WHAT THE TASK ASKS ::
Would you copy each line of the data below that has "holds"?

========================================

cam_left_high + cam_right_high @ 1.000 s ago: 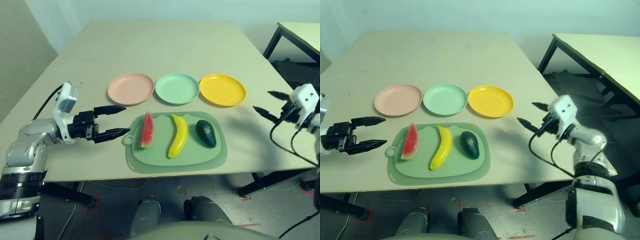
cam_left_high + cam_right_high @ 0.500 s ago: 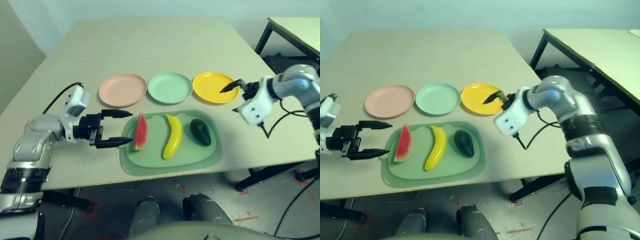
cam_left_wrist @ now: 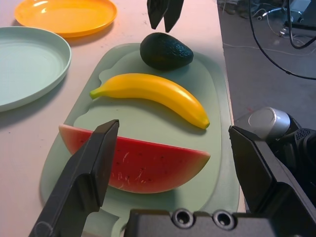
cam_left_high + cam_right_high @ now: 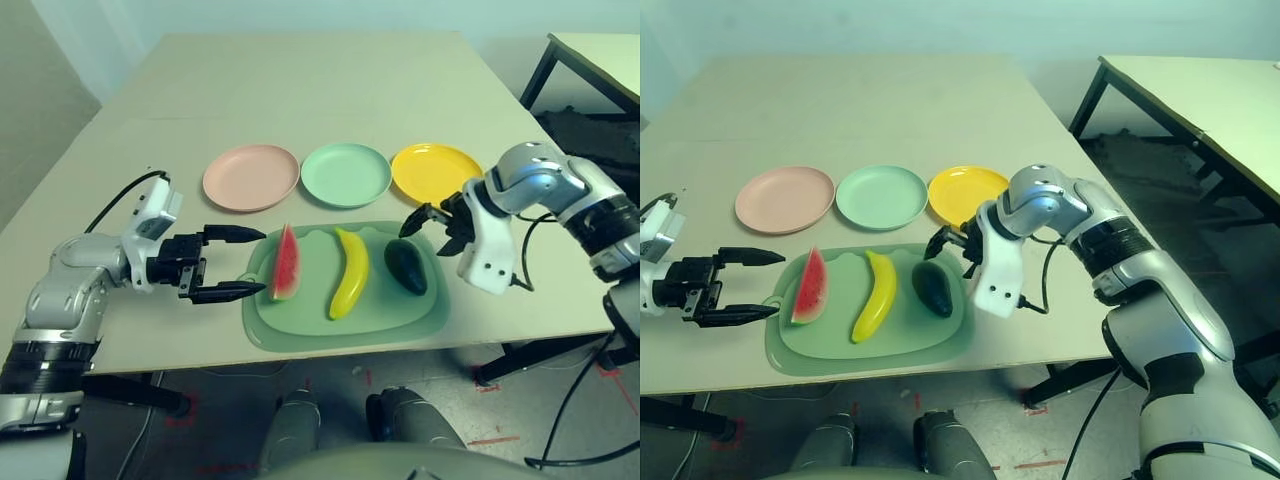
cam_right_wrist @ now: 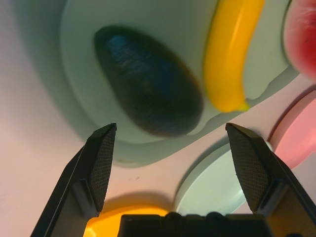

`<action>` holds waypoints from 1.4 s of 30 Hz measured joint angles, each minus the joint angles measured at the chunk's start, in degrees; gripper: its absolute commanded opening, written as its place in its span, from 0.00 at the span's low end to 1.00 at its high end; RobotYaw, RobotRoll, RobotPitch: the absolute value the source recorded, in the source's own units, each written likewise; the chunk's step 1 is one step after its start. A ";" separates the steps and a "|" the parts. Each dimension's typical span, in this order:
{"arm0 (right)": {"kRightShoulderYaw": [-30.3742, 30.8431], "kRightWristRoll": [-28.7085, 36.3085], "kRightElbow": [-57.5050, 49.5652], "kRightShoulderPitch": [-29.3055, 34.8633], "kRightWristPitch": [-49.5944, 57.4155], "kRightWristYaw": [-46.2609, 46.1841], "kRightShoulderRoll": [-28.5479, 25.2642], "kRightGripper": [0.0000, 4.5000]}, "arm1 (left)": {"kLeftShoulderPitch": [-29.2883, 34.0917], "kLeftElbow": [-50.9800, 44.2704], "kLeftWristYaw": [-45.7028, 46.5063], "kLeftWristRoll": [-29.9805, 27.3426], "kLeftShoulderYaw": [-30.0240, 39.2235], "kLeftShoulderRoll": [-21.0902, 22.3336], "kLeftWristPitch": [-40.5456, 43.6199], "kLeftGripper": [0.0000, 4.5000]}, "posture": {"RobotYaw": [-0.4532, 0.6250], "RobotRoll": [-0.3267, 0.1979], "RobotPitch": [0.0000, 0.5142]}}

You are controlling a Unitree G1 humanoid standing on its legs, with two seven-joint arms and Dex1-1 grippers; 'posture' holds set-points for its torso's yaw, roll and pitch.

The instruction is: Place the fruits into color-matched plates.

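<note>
I judge the step in hand to be the avocado pick: my right hand [image 4: 427, 222], spread and empty, is above the avocado [image 4: 405, 266] on the mat [image 4: 395, 327]; next, lower, close, and transfer to the green plate [image 4: 346, 175].

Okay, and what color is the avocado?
Dark green, almost black; the avocado shows best in the left wrist view.

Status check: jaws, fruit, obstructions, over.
Both jaws open and empty, left beside watermelon, right by avocado. Banana between them; all three fruits on green mat, none plated. Nothing seen blocking the plates.
</note>
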 measured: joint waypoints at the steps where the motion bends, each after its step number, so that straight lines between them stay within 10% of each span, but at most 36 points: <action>1: 0.09 0.00 -0.74 0.00 0.57 0.15 0.46 0.99 | -0.02 0.04 0.28 0.04 0.01 -0.14 -0.10 1.00 | 0.46 0.62 0.13; 28: 3.57 -13.18 1.40 2.11 3.48 -6.38 2.84 0.99 | 0.88 -0.32 2.80 -0.21 1.37 0.24 -0.10 1.00 | 0.49 0.62 0.11; 42: 3.58 -8.71 -1.20 2.11 7.58 -1.52 1.08 0.99 | 0.83 -0.12 3.12 -0.20 1.40 0.24 -0.27 1.00 | 0.48 0.62 0.11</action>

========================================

TASK OUTPUT ::
`<action>` holds waypoints from 1.4 s of 30 Hz measured joint angles, each minus the joint angles measured at the chunk's start, in degrees; gripper: its absolute commanded opening, written as its place in its span, from 0.00 at the span's low end to 1.00 at its high end; RobotYaw, RobotRoll, RobotPitch: the absolute value the source recorded, in the source's own units, each written likewise; the chunk's step 1 is one step after its start. A ";" separates the steps and a "|" the parts. Each dimension's typical span, in this order:
You are controlling a Unitree G1 humanoid standing on its legs, with two seven-joint arms and Dex1-1 grippers; 'posture' holds set-points for its torso's yaw, roll and pitch.

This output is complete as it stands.